=== WORK INSTRUCTION ===
Below are the records; copy exactly the stretch from the line containing "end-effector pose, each" through the line containing "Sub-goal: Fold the", both ends included, and nothing else.

=== INPUT MATERIAL ===
=== Section Start ===

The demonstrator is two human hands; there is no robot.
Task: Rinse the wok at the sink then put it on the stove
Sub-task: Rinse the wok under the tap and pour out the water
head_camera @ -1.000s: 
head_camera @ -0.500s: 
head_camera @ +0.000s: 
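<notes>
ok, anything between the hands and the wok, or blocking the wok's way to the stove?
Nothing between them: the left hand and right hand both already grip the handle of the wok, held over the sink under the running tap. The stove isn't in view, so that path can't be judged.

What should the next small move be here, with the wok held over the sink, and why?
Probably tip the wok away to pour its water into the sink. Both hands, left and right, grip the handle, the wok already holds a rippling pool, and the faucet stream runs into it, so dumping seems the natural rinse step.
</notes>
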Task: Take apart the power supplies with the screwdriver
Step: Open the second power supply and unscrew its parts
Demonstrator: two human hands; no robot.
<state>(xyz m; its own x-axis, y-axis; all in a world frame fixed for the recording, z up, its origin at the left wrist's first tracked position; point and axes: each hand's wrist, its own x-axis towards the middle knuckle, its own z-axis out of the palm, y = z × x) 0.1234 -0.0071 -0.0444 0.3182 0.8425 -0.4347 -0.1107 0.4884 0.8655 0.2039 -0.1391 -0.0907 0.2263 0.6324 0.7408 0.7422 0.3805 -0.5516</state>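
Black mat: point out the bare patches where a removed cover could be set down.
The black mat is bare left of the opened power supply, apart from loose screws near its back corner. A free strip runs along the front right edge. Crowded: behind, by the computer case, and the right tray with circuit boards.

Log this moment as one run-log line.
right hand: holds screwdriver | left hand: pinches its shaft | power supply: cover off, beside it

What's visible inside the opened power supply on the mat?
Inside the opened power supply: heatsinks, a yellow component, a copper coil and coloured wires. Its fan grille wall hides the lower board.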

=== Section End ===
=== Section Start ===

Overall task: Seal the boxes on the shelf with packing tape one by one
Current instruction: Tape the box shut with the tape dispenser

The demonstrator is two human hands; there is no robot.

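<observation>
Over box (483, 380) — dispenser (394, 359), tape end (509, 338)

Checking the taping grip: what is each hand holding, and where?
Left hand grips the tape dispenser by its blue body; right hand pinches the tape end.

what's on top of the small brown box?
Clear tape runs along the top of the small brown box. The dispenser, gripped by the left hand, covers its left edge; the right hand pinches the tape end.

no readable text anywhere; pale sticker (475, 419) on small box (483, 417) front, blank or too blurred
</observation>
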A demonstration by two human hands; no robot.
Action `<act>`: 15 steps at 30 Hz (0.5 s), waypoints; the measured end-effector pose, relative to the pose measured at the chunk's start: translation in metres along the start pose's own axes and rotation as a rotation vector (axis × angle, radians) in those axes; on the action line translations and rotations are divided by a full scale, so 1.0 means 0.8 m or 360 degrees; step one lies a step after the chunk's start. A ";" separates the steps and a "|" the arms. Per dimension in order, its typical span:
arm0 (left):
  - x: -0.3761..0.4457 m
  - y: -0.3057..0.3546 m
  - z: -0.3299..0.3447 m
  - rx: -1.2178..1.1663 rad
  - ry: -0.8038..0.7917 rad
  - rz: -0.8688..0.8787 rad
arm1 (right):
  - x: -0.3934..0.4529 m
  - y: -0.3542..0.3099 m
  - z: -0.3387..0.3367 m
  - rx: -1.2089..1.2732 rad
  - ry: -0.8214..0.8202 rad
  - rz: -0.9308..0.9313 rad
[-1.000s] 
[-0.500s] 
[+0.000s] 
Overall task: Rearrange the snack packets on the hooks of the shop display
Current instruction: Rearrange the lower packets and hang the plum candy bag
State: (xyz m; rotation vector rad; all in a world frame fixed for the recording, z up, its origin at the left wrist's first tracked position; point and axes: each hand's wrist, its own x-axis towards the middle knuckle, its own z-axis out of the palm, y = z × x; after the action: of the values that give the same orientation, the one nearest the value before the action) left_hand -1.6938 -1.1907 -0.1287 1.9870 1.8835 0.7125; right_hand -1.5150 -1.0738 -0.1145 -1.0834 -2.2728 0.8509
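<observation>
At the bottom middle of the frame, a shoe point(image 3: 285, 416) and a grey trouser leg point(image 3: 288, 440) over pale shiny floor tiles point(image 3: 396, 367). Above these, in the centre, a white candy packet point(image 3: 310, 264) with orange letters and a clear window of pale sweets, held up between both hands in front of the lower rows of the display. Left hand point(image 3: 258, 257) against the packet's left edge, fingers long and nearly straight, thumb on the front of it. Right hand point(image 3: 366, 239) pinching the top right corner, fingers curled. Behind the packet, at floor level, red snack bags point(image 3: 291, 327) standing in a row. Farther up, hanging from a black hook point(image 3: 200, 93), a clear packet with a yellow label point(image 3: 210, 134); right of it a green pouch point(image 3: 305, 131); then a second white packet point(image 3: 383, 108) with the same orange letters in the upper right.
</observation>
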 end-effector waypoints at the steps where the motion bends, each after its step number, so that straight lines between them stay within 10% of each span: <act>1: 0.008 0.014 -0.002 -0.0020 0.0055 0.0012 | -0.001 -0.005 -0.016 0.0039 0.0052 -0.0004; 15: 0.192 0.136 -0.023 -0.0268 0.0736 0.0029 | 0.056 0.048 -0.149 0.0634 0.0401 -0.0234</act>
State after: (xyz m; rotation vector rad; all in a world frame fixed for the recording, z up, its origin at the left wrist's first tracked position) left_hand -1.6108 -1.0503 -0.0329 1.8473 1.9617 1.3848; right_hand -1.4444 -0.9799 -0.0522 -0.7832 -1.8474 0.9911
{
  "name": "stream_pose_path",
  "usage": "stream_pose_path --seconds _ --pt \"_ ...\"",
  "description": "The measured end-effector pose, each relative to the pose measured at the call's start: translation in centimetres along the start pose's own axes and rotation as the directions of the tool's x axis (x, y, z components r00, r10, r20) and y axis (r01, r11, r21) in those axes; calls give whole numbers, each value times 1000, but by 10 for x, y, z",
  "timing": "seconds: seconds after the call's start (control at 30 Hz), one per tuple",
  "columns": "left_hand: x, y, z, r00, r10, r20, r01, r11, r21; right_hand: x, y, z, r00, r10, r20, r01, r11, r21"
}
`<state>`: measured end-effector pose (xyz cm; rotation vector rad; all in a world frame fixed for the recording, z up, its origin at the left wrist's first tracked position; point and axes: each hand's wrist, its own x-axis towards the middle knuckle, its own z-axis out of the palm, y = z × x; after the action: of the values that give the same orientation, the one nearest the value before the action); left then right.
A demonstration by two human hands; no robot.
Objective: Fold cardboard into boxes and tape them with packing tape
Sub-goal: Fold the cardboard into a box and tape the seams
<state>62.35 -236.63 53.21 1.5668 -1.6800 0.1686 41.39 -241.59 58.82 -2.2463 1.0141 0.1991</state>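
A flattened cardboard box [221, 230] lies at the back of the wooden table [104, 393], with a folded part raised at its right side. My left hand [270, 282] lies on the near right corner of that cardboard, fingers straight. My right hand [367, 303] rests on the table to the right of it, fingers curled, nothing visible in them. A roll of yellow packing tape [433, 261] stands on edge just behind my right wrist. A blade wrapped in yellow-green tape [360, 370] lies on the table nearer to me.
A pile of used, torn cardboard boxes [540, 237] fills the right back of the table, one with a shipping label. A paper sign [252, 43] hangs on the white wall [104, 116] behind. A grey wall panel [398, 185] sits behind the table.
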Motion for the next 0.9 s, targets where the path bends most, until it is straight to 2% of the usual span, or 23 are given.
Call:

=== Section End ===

=== PROBLEM SOLUTION ===
  "description": "The measured end-effector pose, each relative to the pose measured at the call's start: translation in centimetres along the start pose's own axes and rotation as the directions of the tool's x axis (x, y, z components r00, r10, r20) and y axis (r01, r11, r21) in those axes; calls give whole numbers, each value times 1000, but by 10 for x, y, z",
  "timing": "seconds: seconds after the call's start (control at 30 Hz), one per tuple",
  "columns": "left_hand: x, y, z, r00, r10, r20, r01, r11, r21; right_hand: x, y, z, r00, r10, r20, r01, r11, r21"
}
`<state>`: measured end-effector pose (xyz cm; rotation vector rad; all in a world frame fixed for the recording, z up, its origin at the left wrist's first tracked position; point and axes: each hand's wrist, its own x-axis towards the middle knuckle, its own z-axis out of the palm, y = z × x; after the action: of the values that give the same orientation, the one nearest the value before the action); left then right.
A demonstration by two human hands; no robot.
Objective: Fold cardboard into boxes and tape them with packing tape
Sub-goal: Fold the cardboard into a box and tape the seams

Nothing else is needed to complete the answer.